> [Aim of the task] Please write out exactly the lines of the data below from the line holding "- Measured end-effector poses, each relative" through the line holding "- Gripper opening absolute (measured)", and leave out the rest.

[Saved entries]
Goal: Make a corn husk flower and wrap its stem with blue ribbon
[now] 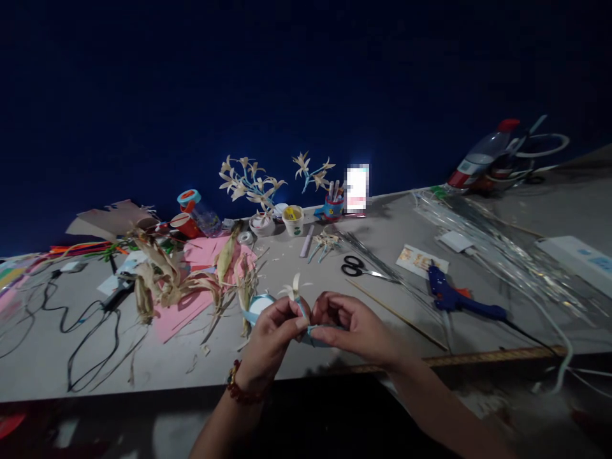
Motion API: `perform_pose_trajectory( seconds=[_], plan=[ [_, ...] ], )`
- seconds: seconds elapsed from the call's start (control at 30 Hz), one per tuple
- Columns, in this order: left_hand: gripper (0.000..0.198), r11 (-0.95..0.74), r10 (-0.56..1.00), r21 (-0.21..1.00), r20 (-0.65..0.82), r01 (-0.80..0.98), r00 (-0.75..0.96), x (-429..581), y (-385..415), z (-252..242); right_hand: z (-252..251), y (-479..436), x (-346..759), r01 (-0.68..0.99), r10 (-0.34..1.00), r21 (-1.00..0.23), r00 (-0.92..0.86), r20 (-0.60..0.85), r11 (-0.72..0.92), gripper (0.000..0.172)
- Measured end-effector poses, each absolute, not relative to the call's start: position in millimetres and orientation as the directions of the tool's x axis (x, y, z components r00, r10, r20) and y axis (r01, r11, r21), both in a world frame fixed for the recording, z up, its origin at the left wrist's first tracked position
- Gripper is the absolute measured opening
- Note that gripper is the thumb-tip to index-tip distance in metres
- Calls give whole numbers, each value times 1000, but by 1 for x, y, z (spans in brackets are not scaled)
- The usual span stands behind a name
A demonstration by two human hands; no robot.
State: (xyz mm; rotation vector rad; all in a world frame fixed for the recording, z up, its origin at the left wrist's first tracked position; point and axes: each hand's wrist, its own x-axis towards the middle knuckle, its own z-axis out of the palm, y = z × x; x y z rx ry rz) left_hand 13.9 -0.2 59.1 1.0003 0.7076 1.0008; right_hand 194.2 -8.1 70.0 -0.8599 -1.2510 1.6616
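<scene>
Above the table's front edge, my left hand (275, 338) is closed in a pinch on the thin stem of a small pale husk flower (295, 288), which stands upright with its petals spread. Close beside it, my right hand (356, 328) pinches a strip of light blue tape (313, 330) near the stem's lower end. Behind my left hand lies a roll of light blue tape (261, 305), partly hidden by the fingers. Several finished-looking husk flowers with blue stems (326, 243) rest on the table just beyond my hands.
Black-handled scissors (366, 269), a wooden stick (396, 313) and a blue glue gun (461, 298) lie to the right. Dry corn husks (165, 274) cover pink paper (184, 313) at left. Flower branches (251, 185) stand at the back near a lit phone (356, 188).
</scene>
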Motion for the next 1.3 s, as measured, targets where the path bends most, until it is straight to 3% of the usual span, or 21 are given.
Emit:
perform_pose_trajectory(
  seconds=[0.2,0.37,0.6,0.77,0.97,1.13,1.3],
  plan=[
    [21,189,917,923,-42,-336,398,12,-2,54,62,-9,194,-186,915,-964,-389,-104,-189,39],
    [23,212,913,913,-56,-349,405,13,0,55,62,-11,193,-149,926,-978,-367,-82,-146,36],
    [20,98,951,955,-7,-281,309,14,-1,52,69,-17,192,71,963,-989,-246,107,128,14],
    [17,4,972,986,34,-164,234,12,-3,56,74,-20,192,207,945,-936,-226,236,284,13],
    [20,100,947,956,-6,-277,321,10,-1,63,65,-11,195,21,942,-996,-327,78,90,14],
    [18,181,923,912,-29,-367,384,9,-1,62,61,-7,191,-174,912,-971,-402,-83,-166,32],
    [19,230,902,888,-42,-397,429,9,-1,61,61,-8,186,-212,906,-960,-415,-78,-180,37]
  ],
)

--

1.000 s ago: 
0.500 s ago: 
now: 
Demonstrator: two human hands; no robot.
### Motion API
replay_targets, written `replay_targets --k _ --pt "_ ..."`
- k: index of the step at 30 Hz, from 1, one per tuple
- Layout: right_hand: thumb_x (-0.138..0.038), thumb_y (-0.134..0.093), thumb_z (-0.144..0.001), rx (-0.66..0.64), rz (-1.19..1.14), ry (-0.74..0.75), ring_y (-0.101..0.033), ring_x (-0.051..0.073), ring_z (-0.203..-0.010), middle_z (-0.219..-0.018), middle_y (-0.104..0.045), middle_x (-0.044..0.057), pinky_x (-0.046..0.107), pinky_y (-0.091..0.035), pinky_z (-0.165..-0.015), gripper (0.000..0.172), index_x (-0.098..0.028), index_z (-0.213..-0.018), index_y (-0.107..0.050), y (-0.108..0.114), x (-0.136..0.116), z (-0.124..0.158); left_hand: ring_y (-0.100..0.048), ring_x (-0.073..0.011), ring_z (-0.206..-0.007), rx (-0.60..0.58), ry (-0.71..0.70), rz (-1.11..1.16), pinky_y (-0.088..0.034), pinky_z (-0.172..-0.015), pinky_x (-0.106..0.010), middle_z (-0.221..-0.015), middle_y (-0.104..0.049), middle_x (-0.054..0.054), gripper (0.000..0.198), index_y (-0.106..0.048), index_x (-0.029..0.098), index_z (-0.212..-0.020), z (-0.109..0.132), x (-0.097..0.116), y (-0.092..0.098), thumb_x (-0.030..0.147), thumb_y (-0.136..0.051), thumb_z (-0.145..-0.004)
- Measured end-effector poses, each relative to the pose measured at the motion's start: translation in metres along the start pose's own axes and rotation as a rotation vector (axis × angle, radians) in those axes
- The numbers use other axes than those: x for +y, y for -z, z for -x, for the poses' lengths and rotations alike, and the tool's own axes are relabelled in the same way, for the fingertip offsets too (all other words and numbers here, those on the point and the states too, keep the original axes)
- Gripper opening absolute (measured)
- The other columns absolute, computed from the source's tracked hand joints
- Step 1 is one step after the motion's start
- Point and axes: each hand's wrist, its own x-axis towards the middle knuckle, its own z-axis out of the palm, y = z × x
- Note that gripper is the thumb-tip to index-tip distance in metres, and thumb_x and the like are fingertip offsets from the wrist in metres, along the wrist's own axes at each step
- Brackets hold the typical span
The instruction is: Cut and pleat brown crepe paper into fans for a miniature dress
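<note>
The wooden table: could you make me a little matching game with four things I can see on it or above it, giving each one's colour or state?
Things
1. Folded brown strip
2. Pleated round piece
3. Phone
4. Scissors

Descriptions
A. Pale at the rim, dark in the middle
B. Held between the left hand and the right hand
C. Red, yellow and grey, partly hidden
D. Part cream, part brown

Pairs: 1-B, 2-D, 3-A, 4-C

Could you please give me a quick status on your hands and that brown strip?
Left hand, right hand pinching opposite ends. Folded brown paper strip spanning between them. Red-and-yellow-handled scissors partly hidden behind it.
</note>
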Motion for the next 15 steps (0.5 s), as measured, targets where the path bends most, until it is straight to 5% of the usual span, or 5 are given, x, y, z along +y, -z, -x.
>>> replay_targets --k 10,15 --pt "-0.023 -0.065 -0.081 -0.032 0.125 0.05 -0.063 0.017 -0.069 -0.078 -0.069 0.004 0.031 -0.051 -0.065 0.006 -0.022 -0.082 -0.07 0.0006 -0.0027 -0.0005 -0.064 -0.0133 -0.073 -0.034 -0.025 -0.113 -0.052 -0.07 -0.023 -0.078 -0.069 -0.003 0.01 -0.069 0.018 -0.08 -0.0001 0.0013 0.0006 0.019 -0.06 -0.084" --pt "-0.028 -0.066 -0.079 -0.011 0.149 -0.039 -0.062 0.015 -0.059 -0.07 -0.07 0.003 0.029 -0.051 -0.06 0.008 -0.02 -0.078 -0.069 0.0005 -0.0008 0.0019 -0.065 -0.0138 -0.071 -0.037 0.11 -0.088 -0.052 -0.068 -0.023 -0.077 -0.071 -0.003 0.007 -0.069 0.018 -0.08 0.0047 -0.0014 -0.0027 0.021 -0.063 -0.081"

> [Result]
- Measured end-effector poses, each relative to the pose measured at the motion's start: translation in metres along the start pose's own axes and rotation as a rotation vector (axis × angle, radians) in those axes
- The numbers use other axes than those: x for +y, y for -z, z for -x, for the poses' lengths and rotations alike, and the tool's own axes are relabelled in the same way, for the fingertip offsets too (all other words and numbers here, those on the point and the states too, keep the original axes)
- Gripper opening absolute (measured)

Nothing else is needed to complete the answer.